**WORK ITEM**
Write out only the opening lines of the entries, through the line with "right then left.".

++++++++++

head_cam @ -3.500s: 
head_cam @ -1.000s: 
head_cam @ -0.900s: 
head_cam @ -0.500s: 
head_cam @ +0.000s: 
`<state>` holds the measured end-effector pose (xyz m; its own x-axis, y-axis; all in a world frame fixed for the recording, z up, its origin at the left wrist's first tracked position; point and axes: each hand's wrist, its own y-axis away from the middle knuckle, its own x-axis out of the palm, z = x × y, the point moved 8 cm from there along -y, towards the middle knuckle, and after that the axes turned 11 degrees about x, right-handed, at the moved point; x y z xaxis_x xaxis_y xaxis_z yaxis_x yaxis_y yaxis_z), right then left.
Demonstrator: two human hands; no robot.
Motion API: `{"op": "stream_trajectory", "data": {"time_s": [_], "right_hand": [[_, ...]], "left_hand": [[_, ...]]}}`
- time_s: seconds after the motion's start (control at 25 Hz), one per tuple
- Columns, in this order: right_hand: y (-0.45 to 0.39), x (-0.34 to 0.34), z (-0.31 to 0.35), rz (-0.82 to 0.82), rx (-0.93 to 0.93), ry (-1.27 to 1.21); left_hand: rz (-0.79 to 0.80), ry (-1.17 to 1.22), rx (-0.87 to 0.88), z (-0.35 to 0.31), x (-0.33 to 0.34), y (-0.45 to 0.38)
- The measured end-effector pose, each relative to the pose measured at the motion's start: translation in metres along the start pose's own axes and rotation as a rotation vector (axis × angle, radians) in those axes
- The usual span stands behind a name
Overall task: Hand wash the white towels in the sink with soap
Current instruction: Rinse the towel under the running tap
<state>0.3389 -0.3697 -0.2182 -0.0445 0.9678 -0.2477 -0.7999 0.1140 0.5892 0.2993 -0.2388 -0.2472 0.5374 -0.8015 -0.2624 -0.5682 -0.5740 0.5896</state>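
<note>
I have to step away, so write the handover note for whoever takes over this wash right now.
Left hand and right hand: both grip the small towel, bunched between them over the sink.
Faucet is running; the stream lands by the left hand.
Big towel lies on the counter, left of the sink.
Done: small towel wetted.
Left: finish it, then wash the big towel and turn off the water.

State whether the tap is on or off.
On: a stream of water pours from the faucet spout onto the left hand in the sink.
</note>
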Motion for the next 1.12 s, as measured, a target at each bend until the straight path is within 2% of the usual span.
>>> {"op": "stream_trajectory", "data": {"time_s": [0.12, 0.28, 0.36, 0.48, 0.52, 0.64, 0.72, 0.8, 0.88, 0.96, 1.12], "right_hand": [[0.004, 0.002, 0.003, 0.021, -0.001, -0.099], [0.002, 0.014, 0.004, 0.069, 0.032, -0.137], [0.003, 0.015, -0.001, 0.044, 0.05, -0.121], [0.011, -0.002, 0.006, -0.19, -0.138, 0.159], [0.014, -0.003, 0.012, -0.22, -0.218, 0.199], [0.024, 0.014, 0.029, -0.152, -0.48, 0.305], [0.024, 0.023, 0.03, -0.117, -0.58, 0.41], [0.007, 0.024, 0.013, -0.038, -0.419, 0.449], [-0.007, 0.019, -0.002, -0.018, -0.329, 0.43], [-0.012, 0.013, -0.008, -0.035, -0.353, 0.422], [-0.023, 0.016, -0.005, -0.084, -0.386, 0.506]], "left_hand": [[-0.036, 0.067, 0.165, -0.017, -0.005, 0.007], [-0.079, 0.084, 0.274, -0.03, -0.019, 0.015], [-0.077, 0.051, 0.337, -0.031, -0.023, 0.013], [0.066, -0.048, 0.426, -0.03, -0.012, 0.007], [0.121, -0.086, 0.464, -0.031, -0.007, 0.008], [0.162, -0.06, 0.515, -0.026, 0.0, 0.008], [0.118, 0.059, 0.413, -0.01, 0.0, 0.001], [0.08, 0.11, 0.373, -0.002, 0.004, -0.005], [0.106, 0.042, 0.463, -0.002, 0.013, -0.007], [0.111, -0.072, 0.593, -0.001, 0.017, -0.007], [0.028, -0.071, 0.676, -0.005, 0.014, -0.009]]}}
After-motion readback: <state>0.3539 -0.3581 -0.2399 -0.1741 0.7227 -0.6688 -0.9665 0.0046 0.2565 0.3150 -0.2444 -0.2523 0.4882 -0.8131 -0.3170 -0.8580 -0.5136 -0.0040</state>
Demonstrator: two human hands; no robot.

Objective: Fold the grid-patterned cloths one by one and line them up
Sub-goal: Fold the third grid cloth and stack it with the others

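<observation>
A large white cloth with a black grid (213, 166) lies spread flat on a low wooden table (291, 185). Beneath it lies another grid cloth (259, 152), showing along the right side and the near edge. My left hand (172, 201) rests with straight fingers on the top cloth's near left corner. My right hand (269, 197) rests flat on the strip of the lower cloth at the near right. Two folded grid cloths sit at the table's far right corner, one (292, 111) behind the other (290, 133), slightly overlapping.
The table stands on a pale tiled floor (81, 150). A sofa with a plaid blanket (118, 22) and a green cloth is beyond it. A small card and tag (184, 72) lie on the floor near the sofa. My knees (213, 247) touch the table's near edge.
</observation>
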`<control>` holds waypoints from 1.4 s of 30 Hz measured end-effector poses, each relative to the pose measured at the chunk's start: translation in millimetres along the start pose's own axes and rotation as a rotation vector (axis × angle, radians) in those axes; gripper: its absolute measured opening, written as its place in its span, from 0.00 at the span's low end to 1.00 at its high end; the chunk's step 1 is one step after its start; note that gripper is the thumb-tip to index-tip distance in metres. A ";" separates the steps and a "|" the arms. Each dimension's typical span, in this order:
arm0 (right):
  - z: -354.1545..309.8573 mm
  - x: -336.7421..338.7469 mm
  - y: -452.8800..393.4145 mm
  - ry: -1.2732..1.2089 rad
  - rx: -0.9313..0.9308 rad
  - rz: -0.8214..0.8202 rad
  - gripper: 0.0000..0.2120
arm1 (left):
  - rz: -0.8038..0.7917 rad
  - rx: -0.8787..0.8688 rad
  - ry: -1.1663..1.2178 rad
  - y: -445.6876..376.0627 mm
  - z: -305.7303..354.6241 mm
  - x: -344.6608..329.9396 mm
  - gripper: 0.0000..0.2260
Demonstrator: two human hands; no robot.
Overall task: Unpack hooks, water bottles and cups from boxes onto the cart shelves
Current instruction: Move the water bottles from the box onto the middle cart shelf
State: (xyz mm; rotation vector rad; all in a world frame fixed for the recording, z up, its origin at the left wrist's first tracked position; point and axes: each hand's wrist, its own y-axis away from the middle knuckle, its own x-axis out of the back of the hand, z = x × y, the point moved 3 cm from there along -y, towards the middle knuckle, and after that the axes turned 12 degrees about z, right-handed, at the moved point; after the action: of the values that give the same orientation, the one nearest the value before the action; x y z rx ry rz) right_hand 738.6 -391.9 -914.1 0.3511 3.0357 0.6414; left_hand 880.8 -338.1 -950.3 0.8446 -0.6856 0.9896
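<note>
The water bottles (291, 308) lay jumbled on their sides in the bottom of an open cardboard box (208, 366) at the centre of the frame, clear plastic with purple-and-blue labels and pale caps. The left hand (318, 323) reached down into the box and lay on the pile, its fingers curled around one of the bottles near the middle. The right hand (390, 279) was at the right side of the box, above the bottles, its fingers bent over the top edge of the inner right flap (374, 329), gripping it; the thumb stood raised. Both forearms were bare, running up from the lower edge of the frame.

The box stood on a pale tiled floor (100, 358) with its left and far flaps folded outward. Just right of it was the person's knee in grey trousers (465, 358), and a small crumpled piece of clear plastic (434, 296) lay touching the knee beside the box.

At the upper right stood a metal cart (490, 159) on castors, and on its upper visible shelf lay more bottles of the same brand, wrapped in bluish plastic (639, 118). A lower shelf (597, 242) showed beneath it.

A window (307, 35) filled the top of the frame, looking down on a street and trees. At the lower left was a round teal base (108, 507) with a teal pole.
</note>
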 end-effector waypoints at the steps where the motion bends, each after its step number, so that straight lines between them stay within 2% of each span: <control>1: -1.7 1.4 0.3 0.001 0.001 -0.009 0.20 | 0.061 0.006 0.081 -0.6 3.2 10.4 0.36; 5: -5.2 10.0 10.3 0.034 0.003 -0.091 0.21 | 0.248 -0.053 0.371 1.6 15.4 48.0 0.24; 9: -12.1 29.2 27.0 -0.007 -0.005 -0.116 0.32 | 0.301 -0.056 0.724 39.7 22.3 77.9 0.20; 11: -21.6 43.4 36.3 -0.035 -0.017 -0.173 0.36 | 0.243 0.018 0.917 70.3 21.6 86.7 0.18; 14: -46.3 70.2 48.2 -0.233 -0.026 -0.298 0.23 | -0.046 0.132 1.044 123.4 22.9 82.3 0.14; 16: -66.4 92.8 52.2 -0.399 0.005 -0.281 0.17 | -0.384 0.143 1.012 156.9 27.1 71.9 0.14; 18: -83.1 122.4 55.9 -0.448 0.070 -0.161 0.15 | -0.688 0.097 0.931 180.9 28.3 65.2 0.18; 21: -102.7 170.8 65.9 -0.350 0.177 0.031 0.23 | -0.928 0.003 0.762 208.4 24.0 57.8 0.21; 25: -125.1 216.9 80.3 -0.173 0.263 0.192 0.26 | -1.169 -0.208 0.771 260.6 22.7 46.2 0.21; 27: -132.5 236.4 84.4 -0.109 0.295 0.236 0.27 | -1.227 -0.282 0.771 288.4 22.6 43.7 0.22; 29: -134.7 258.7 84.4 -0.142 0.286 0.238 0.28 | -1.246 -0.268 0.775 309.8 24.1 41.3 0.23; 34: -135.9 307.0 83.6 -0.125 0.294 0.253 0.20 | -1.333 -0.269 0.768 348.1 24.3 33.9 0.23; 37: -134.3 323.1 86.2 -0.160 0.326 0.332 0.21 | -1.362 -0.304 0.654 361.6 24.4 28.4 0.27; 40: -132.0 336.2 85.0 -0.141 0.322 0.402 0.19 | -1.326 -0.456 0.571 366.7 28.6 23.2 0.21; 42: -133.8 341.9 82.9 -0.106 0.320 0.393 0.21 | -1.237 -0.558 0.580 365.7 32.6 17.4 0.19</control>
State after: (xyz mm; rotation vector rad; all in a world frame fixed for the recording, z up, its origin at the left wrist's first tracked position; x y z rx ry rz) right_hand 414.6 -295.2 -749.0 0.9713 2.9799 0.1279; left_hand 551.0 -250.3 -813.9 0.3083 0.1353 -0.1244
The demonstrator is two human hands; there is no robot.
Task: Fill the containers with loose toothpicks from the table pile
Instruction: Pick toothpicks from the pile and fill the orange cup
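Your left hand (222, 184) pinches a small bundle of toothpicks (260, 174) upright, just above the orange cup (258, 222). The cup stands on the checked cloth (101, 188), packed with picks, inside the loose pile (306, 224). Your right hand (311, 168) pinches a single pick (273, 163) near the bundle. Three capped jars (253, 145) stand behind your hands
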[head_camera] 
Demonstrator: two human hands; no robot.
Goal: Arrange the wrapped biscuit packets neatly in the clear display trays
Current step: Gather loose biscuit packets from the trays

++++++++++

**EXERCISE SOLUTION**
head_cam @ -3.500s: 
head_cam @ -1.000s: 
head_cam @ -0.900s: 
head_cam @ -0.500s: 
head_cam @ +0.000s: 
`<state>` holds the measured end-effector pose (xyz m; its own x-axis, y-axis; all in a world frame fixed for the recording, z up, its origin at the left wrist's first tracked position; point and axes: each hand's wrist, its own y-axis away from the middle knuckle, its own x-axis out of the palm, z = x × y, the point moved 8 cm from there along -y, towards the middle knuckle, and after that the axes turned 11 degrees about x, right-handed, at the moved point; x y z xaxis_x xaxis_y xaxis_z yaxis_x yaxis_y yaxis_z), right then left.

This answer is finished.